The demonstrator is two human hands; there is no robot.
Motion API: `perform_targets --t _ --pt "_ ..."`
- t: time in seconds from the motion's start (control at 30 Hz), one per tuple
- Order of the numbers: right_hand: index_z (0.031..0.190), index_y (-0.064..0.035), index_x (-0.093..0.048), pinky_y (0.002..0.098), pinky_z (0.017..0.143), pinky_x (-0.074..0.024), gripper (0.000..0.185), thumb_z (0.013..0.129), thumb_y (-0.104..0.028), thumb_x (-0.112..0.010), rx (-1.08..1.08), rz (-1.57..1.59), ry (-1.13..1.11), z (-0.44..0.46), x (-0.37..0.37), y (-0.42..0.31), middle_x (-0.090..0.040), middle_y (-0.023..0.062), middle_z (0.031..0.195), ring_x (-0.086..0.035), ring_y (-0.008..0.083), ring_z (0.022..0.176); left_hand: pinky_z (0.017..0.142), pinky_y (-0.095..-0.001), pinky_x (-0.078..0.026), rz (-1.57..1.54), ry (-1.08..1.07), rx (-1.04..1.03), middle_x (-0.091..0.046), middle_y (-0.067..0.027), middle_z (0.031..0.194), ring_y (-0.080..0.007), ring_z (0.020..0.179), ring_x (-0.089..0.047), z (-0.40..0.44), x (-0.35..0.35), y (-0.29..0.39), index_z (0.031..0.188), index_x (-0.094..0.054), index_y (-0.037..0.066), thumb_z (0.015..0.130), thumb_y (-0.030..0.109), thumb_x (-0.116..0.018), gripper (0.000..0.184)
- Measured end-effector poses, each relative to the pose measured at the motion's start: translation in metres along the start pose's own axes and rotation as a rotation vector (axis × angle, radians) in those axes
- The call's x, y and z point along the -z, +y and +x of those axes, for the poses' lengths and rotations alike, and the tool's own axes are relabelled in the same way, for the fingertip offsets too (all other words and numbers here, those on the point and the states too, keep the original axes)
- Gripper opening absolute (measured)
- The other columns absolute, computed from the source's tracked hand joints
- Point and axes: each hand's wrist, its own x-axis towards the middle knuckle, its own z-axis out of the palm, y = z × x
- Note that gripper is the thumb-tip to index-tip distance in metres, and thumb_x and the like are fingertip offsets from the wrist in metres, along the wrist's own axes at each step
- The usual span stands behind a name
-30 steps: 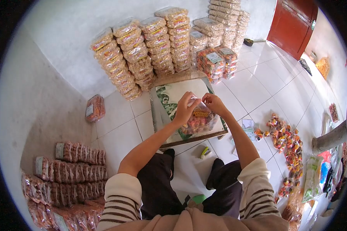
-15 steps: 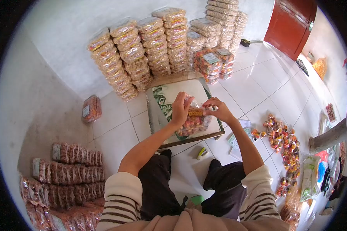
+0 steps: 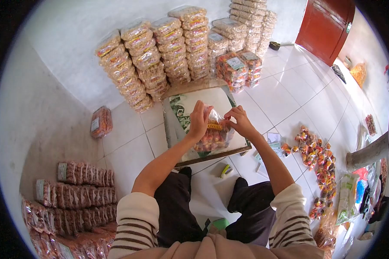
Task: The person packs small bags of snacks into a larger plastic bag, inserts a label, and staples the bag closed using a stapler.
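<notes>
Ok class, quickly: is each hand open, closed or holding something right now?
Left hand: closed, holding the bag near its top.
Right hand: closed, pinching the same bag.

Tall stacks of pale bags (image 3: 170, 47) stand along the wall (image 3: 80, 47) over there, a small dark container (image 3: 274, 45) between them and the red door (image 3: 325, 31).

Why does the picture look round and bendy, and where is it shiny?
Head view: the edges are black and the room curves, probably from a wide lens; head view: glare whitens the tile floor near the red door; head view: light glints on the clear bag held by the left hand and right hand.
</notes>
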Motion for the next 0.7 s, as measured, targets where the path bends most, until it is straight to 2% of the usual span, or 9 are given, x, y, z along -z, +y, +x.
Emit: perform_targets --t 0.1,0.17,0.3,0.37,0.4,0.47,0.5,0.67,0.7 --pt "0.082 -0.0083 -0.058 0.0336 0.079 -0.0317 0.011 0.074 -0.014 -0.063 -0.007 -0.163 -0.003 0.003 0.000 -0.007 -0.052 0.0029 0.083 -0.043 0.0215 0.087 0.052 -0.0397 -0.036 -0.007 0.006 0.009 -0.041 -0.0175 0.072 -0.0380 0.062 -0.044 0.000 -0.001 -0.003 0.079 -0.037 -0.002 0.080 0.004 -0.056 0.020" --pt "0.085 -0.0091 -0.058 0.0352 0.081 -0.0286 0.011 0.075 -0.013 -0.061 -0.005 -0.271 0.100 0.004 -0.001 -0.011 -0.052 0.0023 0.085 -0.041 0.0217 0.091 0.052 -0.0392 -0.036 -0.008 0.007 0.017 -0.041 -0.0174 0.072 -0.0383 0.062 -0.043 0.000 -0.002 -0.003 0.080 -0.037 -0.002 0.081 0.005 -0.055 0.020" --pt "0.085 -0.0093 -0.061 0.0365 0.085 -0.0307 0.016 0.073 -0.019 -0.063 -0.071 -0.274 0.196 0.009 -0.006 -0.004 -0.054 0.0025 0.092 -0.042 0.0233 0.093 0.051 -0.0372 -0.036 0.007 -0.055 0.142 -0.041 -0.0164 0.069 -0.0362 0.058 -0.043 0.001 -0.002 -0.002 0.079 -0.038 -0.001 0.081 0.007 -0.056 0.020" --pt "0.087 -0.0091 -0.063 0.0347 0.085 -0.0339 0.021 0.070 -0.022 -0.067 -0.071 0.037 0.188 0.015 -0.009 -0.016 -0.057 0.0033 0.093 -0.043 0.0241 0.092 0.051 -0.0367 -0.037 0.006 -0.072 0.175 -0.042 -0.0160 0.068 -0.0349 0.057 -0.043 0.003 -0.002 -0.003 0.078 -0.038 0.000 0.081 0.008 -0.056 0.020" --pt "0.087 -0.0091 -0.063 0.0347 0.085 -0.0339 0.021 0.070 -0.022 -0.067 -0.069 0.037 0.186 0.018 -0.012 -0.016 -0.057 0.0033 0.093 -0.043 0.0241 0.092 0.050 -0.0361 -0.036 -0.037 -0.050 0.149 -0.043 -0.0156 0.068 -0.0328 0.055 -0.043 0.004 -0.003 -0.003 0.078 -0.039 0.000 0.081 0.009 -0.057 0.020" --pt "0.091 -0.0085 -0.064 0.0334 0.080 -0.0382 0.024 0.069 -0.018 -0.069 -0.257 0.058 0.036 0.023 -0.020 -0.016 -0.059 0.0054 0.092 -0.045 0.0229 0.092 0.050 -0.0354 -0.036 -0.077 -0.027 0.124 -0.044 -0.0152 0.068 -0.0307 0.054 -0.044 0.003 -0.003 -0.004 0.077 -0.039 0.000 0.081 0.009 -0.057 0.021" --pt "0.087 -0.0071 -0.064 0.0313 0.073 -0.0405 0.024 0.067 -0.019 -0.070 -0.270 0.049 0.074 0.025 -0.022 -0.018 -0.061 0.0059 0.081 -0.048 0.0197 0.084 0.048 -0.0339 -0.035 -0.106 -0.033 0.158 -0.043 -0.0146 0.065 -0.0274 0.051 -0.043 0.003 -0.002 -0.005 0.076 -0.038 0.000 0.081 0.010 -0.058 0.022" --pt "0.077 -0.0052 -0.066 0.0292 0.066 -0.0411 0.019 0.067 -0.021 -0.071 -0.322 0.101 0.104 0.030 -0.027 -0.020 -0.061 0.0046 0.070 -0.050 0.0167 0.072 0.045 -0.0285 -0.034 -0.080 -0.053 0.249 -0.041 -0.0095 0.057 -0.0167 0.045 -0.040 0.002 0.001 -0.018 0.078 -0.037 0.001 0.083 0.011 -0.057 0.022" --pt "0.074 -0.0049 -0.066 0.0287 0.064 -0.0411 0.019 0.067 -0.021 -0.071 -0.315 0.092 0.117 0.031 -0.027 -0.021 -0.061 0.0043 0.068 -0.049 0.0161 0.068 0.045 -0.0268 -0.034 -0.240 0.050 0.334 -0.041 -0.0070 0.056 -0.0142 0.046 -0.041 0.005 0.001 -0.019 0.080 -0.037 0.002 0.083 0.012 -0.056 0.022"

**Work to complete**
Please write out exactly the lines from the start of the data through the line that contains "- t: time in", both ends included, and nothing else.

**Expected answer**
The demonstrator is two human hands; there is no robot.
Motion API: `perform_targets --t _ --pt "_ ..."`
- t: time in seconds from the motion's start (control at 30 Hz), one per tuple

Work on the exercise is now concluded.